After the War of Northern Aggression against the South was over (at least the shooting part) the abolitionist radicals in Washington decided they would try Jefferson Davis, president of the Confederate States as a co-conspirator in the Lincoln assassination (which would have been just great for Edwin M. Stanton) and as a traitor for leading the secessionist government in Richmond, though secession had hardly been original with Mr. Davis. However, trying Davis for treason as a secessionist was one trick the abolitionist radicals couldn't quite pull off.

Burke Davis, (no relation to Jeff Davis that I know of) in his book The Long Surrender on page 204, noted a quote by Chief Justice Salmon P. Chase, telling Edwin Stanton that "If you bring these leaders to trial, it will condemn the North, for by the Constitution, secession is not rebellion...His (Jeff Davis') capture was a mistake. His trial will be a greater one. We cannot convict him of treason." Burke Davis then continued on page 214, noting that a congressiona committee proposed a special court for Davis' trial, headed by Judge Franz Lieber. Davis wrote: "After studying more than 270,000 Confederate documents, seeking evidence against Davis, the court discouraged the War Department: 'Davis will be found not guilty,' Lieber reported 'and we shall stand there completely beaten'." What the radical Yankees and their lawyers were admitting among themselves (but quite obviously not for the historical record) was that they and Lincoln had just fought a war of aggression agains the Southern states and their people, a war that had taken or maimed the lives of over 600,000 Americans, both North and South, and they had not one shread of constitutional justification for having done so, nor had they any constitutional right to have impeded the Southern states when they chose to withdraw from a Union for which they were paying 83% of all the expenses, while getting precious little back for it, save insults from the North.

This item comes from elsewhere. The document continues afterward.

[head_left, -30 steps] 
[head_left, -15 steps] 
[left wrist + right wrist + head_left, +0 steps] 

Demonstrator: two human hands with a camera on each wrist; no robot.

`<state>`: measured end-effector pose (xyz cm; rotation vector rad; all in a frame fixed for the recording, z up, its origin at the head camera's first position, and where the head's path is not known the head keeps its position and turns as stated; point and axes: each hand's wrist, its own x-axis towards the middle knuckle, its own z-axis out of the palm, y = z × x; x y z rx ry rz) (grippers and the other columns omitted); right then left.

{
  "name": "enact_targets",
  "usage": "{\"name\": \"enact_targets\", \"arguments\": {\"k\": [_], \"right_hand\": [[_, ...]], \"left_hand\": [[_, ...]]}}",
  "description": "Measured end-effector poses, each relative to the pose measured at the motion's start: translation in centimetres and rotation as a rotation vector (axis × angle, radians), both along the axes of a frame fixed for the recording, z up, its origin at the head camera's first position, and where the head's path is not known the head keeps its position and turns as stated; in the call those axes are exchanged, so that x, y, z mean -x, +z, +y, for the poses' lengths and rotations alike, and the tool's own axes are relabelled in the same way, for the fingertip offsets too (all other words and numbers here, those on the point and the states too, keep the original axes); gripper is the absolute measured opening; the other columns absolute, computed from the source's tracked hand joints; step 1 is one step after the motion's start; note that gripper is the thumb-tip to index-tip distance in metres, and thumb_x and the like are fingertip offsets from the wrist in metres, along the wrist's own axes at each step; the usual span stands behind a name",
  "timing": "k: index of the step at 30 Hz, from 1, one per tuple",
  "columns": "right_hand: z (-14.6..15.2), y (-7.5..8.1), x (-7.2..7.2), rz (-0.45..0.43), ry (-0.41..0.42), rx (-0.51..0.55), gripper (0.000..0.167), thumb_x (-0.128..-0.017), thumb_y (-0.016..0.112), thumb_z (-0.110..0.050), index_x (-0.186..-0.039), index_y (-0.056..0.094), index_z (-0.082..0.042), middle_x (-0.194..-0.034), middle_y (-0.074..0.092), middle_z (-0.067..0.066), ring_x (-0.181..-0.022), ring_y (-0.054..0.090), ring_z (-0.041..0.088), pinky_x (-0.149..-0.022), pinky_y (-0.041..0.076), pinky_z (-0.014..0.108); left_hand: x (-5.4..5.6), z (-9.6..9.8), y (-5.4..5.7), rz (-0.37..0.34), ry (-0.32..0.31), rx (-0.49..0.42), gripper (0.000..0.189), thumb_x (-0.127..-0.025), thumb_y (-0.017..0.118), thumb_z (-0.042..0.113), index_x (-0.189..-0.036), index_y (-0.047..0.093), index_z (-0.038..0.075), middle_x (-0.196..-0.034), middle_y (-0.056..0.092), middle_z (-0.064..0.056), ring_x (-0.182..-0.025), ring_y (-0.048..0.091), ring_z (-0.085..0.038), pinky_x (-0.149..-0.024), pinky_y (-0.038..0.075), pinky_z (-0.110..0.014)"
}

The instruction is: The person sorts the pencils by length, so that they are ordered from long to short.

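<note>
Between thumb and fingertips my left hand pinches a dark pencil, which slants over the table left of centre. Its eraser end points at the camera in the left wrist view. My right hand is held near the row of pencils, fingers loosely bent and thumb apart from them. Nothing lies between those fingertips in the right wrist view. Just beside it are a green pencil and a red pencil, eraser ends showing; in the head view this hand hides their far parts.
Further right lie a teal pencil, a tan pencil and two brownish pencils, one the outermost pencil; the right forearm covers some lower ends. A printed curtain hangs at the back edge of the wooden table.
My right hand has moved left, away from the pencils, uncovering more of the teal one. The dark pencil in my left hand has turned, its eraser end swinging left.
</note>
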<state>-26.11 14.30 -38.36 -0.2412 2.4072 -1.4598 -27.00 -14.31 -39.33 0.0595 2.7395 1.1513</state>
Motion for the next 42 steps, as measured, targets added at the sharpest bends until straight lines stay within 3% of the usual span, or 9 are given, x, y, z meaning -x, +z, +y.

Most of us detest big government or collectivism. Yet, since the advent of the Lincoln administration we have been getting ever increasing doses of it. Lincoln was, in one sense, the "great emancipator" in that he freed the federal government from any chains the constitution had previously bound it with, so it could now roam about unfettered "seeking to devous whoseover it could." And where the Founders sought to give us "free and independent states" is anyone naive enough anymore as to think the states are still free and independent? Those who honestly still think that are prime candidates for belief in the Easter Bunny, for he is every bit as real as is the "freedom" our states experience at this point in history. Our federal government today is even worse than what our forefathers went to war against Britain to prevent. And because we have been mostly educated in their government brain laundries (public schools) most still harbor the illusion that they are "free." Well, as they say, "the brainwashed never wonder." ___________________

About the Author

Al Benson Jr.'s, [send him email] columns are to found on many online journals such as Fireeater.Org, The Sierra Times, and The Patriotist. Additionally, Mr. Benson is editor of the Copperhead Chronicle [more information] and author of the Homeschool History Series, [more information] a study of the War of Southern Independence. The Copperhead Chronicle is a quarterly newsletter written with a Christian, pro-Southern perspective.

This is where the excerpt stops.